I redesigned my blog today, which is something you certainly do not care about, but it is a thing that I care deeply about. The header had been bugging me for a long time, but today's the day I did something about it. Now the blog's sporting a regal dark purple and yellow look. It's like the blog of kings. Except better. You dig?
Anyways. I've been peeking around the corners of my blog (nearly spring cleaning, you know) and I've spotted some old, dusty games that don't seem to have gotten much attention. One of those things, as you know, is AIM FOR THE HEAD.
Now, I believe that AFTH is a decent game. Oh no, not perfect by a long shot, but it reminds me of Dead Meat, which is probably the only zombie game that you can read through in one sitting without your eyes glazing with the remnants of some awful d20 hack that's never been playtested and contains almost no interesting rules. Sorry, let me reel myself in. I like AFTH- it's fresh and easy to play. But it needs some love.
The way zombie infection is handled is great- when you're infected but not killed, you halve your attributes and you're pretty much doomed. And the three stat system (Fight, Flight, and Toughness) means that characters get created in the blink of an eye and when they die, that's ok, because here comes another one. Besides, because in the apocalypse, those three things are pretty much what matters. The pseudo-FUDGE task resolution system set in place is good (but for the next edition, I'm turning it into 1-3 is bad and 4-6 is good, to make it more equivalent to FUDGE and leave out the "on a 2-5, nothing important happens" thing that I forget to deal with), but ultimately flawed. I'll probably replace it with a One-Roll Engine inspired idea if I don't go with pseudo-FUDGE.

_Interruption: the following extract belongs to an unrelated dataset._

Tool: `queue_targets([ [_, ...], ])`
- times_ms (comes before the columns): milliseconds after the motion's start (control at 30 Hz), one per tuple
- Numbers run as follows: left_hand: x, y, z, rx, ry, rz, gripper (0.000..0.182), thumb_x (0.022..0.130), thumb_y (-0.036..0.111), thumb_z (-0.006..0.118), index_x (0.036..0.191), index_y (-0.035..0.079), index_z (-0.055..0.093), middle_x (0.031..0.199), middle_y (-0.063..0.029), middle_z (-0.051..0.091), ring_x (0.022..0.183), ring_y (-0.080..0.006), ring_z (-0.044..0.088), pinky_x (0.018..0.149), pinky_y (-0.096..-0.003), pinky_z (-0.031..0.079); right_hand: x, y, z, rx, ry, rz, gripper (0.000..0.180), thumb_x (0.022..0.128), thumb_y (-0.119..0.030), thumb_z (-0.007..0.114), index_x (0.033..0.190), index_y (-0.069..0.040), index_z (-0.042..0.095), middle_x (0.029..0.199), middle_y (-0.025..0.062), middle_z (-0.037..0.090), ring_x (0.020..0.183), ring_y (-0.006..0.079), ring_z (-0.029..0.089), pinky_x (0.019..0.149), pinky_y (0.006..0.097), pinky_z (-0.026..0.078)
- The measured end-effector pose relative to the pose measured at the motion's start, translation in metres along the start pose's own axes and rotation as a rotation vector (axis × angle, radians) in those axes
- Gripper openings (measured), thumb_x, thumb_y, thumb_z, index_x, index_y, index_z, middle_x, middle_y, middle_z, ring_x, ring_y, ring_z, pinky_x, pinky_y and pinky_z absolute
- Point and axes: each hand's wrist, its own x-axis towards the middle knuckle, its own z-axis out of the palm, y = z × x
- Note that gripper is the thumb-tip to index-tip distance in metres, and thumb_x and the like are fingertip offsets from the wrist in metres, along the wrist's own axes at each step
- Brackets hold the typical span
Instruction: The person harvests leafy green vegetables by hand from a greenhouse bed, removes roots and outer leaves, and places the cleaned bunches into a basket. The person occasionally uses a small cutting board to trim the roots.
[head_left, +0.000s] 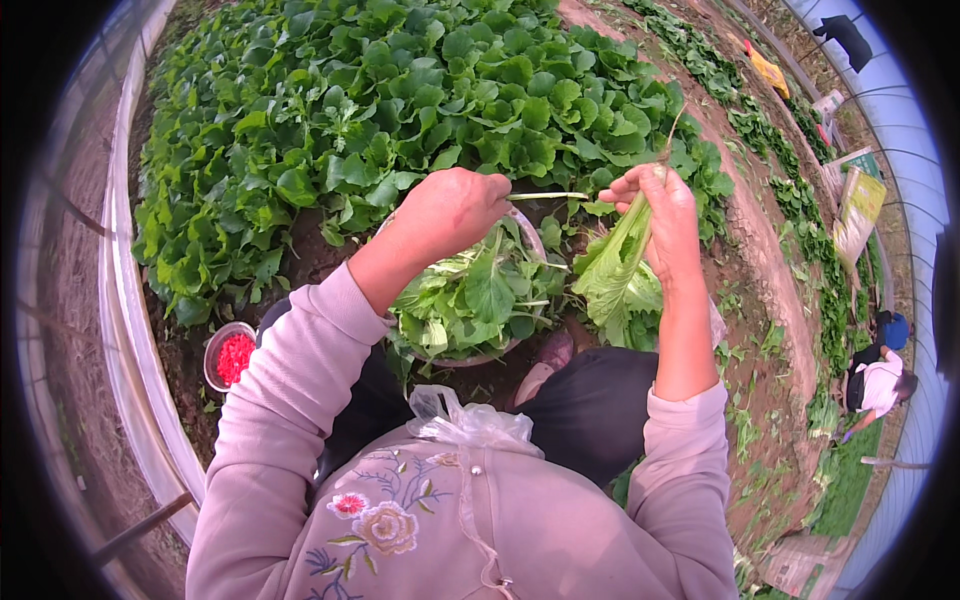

The way that Stuff is as abstracted as it is doesn't work for me; I believe the game would be better served by more concrete examples for each category of things that are useful. The fact that I neglected things that help you Flee (bikes, cars, helicopters) is nearly criminal. The fact that there aren't any good rules for "don't make noise or you're boned" is bad. The non-existence of rules for battling hordes is nearly as bad. Something as easy as "when there are multiple zombies, add together their Fight and Toughness and roll it as one enormous organism," and bam, you have zombies that are pathetic one on one and nigh-lethal as a horde.
What few bits of setting information are there would have been better left out, so as to give more of a framework for the game, and I think that the PDF deserves to be expanded to five or six pages. What the game really needs is a section on stuff the GM can do to ramp up tension, because that's completely missing anywhere. The bit about not trusting other survivors? There's absolutely no in-game reason to betray anybody else, and there's no hint of even being able to fuck with the other players. There has to be a bit of tension, and I think a better design than the blank floorplan I came up with would highlight that. Things like in The Walking Dead video game- you have six pieces of food, so who do you give them to? Or even something as simple as: one of the people in your party's been grabbed through the window and is going to be bitten. Do you save them and possibly die yourself, or do you leave them?
That's what's important about a zombie game, not some half-assed hints about Other Survivors or A Cure or Destroying Zombies. The game needs a section about Death, Difficult Choices, and Inevitable Death. The tone should be grim, because there's nothing shittier than being in a world where everybody you know is probably dead.
Still, it's good that it was released even in a half-playable state; even in the resounding silence that followed, it's been just long enough that the faults are clear. It's not what I'd want to play, so why should anybody else want to play it?
Hopefully the next revision is better.